Have a 250GB Maxtor Maxline II+ disk with a boot partition and the rest of the
disk allocated as a single PV on a single VG and with a single LV holding an
'ext3' FS. Created with 'mke2fs -v -N 256000 -j -m 0 /dev/vg01/lv00'.
Expanding large two 100GB files via a 'rsh remote cat hugefile.gz | gzip -d
>hugefile'. 'iostat' shows things humming along nicely at 30MB/second until the
'ext3' FS reaches the 128GB mark (134217728 per 'df -k'). Suddenly the transfer
rate drops down to 2MB/second and the 'gzip -d' process starts eating 100% of
the CPU. 'top' reports that it is all system time. 'strace -p <pid> --c'
confirms that vast amounts of time are being spent in the 'write' system call,
about 100 times that of 'read'. A similar 'strace' run before the 128GB mark
shows 'read' using more time than 'write'.
A clue to the nature of the problem may lie in disk fragmentation. 'fsck -f'
shows an astonishing fragmentation level of 20%. Wow! I've never seen a disk
that fragmented ever before under any circumstances--much less as the result of
writing two sequential files immediately after 'mkfs' and 'mount'.

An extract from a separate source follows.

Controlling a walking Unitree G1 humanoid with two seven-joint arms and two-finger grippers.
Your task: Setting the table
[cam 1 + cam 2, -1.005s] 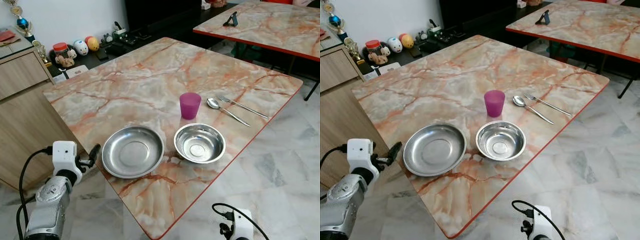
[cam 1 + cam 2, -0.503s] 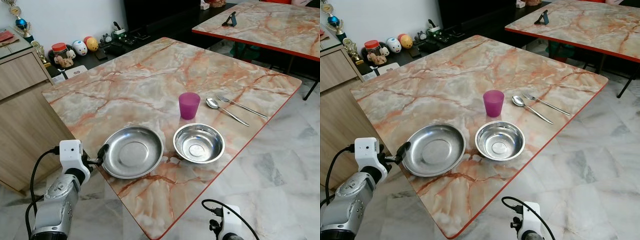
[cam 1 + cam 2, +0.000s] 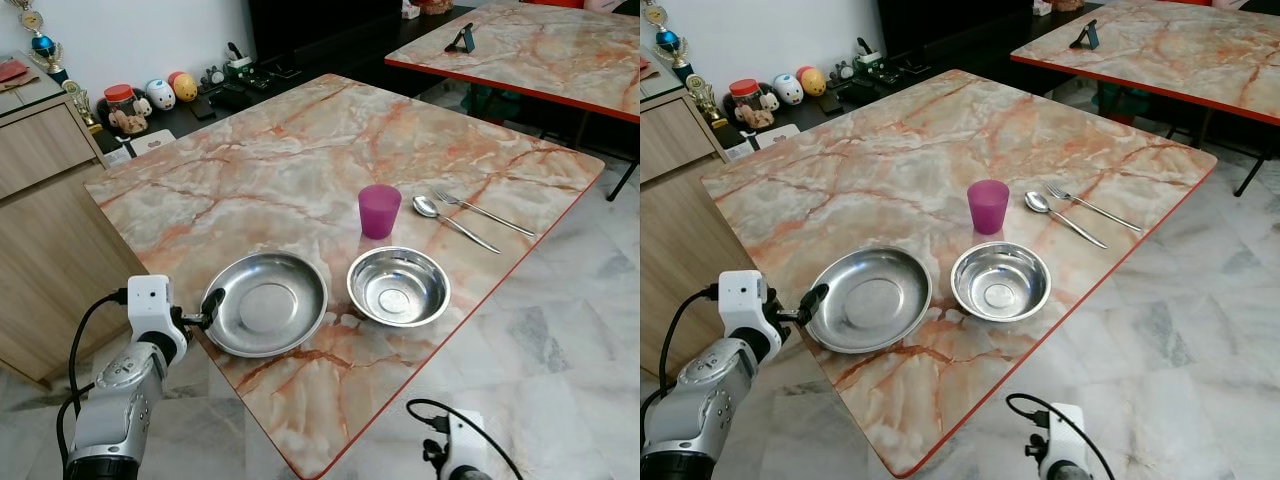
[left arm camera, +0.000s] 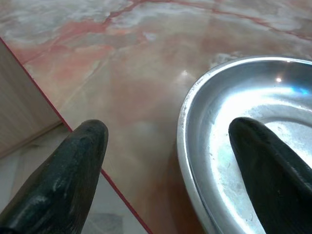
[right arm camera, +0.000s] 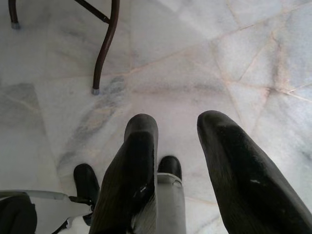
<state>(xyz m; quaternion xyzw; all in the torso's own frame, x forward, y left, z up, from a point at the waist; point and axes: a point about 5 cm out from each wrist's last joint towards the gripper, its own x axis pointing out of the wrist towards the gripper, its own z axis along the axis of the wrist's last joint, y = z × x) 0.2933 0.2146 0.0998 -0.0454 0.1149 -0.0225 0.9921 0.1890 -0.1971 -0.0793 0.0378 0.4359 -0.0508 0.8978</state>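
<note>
1. The steel plate (image 3: 266,303) lies in the lower left-centre of the head view, on the near part of the marble desk (image 3: 300,160) close to its left edge. It is shallow and shiny, with a flat round centre and a broad rim.
2. The left end effector (image 4: 168,146) is spread wide at the plate's left rim: in the wrist view one black finger (image 4: 270,165) is over the inside of the plate, the other (image 4: 68,173) outside it above the desk's red edge. Whether either touches the metal cannot be told.
3. Just right of the plate stands a deeper steel bowl (image 3: 398,286), close beside it but apart.
4. Above the bowl stands a purple cup (image 3: 379,211), upright; to its right lie a spoon (image 3: 452,221) and a fork (image 3: 484,212), side by side and slanting towards the desk's right edge.
5. In the upper left a wooden cabinet (image 3: 45,190) stands against the desk; small figurines (image 3: 155,95) and a trophy (image 3: 42,40) sit behind it.
6. A second marble desk (image 3: 540,50) fills the upper right.
7. The right end effector (image 5: 175,161) hangs low over the tiled floor (image 5: 195,58), fingers a narrow gap apart, holding nothing.
</note>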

And now for the good news: The problem goes away entirely if the FS is mounted
as 'ext2' instead of 'ext3'. The performance wall-crash at 128GB and the
hideous fragmentation disappear, though I can't say I'm impressed by the 5.4%
non-contiguous value reported in this case. Solaris typically reports values
way under 1%.
So I'm using 'ext2' for the big disk while I wait for the fix.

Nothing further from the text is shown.